The following entries will take you on a poorly-planned journey through France’s verdant & viney Champagne region. When I write “poorly-planned”, I mean that Dan and I waited until a few weeks before spring break to decide where to go (Scotland? Poland? France?) and then hastily booked a few things that didn’t break the bank. By the time we’d figured out a plan, most of the English tours of the Champagne Houses were totally booked, so we assumed we could just rock up and do a tasting. This was not always the case, so fear not! I am here to guide you if you, too, are a terrible trip planner and prefer to fly not in Business but by the seat of your pants. Our journey begins in the town of Châlons-en-Champagne, a rather enchanting name for a surprisingly charmless town. Where I envisioned grape vines clawing sprawling green fields, I found what appeared to be a prison and a beige town under construction. However, our hotel was beautiful and staffed by an ebullient, warm man named Jean-Baptiste whose affability and helpfulness completely made up for the fact that I wasn’t spending my days in a little Beauty and the Beast town overlooking fields fizzy with champagne. It also didn’t hurt that Le Jardin d’Hiver, our lodging, served mostly as a wedding venue; having hosted a wedding that weekend, they were in the turn-down process and somehow Dan and I scored what seemed to be the room usually reserved for bride and groom. With ceilings five times my height and room enough to waltz between the bed and the bathroom, there wasn’t much to complain about. And it is here that our story really begins, but before we embark on any cellar tours or tastings, I thought I’d begin with some very cool facts about champagne.

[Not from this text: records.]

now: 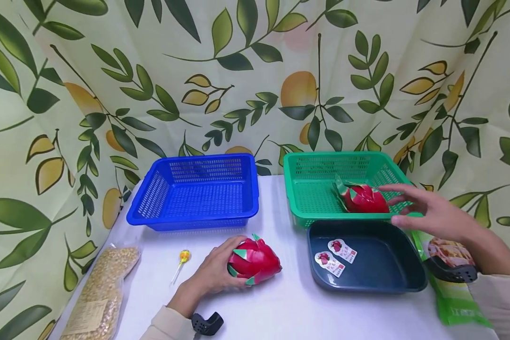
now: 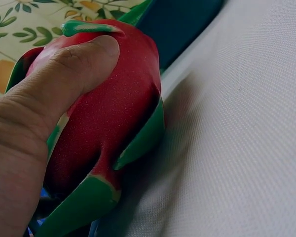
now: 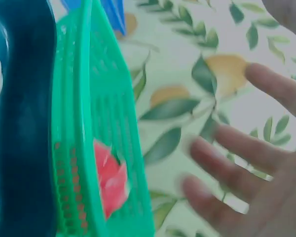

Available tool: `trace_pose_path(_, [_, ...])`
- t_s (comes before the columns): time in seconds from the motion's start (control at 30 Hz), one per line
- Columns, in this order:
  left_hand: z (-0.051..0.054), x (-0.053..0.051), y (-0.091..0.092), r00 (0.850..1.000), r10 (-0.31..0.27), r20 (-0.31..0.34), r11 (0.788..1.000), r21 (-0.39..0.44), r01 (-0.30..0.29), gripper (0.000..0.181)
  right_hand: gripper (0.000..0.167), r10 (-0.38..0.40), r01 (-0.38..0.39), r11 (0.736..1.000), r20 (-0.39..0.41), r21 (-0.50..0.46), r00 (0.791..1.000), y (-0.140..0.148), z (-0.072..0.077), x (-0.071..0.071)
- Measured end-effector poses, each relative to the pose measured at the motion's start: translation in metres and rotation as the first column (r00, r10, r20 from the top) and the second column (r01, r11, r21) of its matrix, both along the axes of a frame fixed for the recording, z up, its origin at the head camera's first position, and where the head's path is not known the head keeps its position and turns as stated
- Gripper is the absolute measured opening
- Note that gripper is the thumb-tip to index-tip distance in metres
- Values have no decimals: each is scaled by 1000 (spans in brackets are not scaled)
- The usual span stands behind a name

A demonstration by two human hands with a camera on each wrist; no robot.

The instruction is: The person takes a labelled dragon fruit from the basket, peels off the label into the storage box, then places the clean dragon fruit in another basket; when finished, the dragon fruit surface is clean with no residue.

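My left hand (image 1: 218,268) grips a red dragon fruit (image 1: 257,261) with green scales, just over the white cloth. In the left wrist view the thumb (image 2: 79,66) lies across the fruit's red skin (image 2: 121,103). A second dragon fruit (image 1: 365,199) lies in the green basket (image 1: 314,189). My right hand (image 1: 429,210) hovers above that basket's right front corner, fingers spread and holding nothing. The right wrist view shows its blurred fingers apart from the basket and the fruit (image 3: 111,177) inside.
A dark blue tray (image 1: 378,264) with two fruit-printed labels (image 1: 335,257) stands before the green basket. The blue basket (image 1: 199,219) is at back left. A lollipop (image 1: 184,257) and a bag of corn kernels (image 1: 97,288) lie left; a green packet (image 1: 454,293) lies right.
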State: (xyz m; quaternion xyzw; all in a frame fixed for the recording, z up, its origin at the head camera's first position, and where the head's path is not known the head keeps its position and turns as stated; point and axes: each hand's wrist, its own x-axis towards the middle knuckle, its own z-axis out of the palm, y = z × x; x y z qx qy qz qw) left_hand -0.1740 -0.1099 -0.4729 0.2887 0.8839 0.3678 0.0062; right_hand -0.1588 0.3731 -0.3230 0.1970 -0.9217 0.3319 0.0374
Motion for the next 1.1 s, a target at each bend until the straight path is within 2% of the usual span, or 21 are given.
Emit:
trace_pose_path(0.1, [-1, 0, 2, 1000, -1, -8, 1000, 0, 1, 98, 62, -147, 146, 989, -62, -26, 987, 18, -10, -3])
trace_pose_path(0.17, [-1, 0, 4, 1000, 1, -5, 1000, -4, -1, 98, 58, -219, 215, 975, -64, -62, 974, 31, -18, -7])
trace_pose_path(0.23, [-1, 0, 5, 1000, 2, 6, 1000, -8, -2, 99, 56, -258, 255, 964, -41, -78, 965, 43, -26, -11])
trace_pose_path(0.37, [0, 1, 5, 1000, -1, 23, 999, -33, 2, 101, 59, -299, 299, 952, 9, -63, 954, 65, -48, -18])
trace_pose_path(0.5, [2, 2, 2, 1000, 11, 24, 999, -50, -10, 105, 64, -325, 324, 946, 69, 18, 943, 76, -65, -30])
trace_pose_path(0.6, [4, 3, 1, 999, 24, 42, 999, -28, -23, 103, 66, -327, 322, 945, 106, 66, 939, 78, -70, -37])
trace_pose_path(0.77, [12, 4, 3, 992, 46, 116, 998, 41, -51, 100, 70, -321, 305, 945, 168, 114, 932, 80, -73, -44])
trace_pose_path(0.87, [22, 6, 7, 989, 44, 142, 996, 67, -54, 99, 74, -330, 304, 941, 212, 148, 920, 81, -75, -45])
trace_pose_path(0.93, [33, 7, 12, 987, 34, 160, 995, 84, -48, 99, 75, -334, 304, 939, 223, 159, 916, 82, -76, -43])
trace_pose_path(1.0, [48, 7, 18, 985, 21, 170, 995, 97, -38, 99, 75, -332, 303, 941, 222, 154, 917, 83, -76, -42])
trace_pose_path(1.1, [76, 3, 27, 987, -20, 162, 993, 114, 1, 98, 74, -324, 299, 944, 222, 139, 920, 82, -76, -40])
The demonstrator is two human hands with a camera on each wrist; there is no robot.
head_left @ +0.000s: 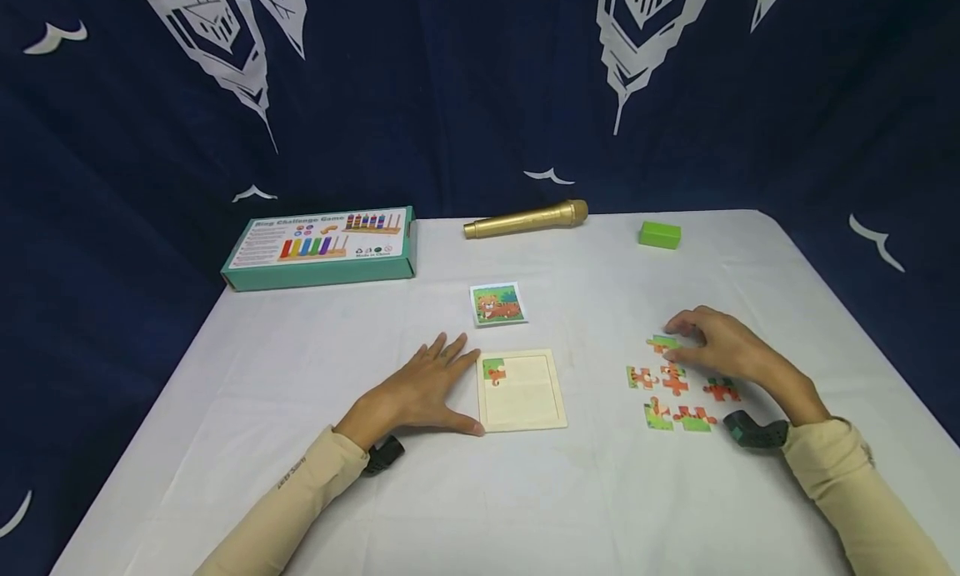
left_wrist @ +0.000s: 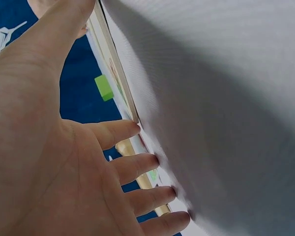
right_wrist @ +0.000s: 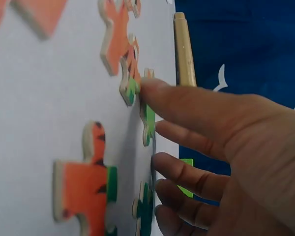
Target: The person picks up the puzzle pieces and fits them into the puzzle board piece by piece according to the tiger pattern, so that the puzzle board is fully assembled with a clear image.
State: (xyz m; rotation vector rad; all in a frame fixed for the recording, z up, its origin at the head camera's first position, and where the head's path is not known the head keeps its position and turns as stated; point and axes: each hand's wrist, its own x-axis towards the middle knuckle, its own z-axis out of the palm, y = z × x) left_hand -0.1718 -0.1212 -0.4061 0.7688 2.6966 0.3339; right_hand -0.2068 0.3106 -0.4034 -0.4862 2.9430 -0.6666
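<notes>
My left hand (head_left: 427,388) lies with fingers spread at the left side of a square wooden puzzle tray (head_left: 558,393), thumb and index tip at its edge. One green-and-orange puzzle piece (head_left: 494,371) sits in the tray's upper left corner. My right hand (head_left: 720,343) hovers over several loose puzzle pieces (head_left: 693,419), thumb and index finger apart on either side of a green-edged piece (head_left: 663,343). In the right wrist view that piece (right_wrist: 150,115) stays flat on the table, and the other fingers bend loosely. Another green piece (right_wrist: 145,209) lies below the fingertips.
A tiger picture card (head_left: 498,304) lies behind the tray. Farther back are a teal ring game box (head_left: 322,267), a gold microphone (head_left: 525,220) and a green block (head_left: 660,235). White cloth covers the table (head_left: 480,501); a dark blue curtain (head_left: 450,84) hangs behind.
</notes>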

Perhaps none of this is news to you, but it was mostly new to me, and so before we proceed, I thought I’d dazzle you with some of the wisdom I have accrued after three cellar tours, three unplanned tastings, and an episode of “How Stuff Works”. If you’re someone who’s looking for a few savvy bits of wisdom to serve up the next time you’re standing at a high table at a gala, holding a glass of champagne between fingers gloved in satin that reaches up past your elbow, then read on. If you’re also someone who finds themselves scratching their heads in the grocery store when tasked with bringing champagne to an engagement party or a New Year’s celebration, you, too, should read on.

Monday night in Châlons.
Breakfast at Le Jardin d’Hiver
  1. There are lots of sparkling wines in the world, but only the ones produced in Champagne, with grapes grown in Champagne, can call themselves Champagne. Champagnes are protected by an AOC (appellation d’origine contrôlée), which basically lays down the law that growers have to follow, and ensures that the rich history of champagne, whose roots plunge deep into Champagne’s chalky terroir and way back to the days of kings, is protected. (To read more about the AOC, go here.) This not only protects the label, but sets out the standards and methods for producing champagne. (For Swiss folk out there, the same goes for cheeses, only they get an AOP; in the cases of both cheese and champagne, though, there are several countries out there who still don’t “recognize” these labels or honor them and…the US is one of them. Shame!)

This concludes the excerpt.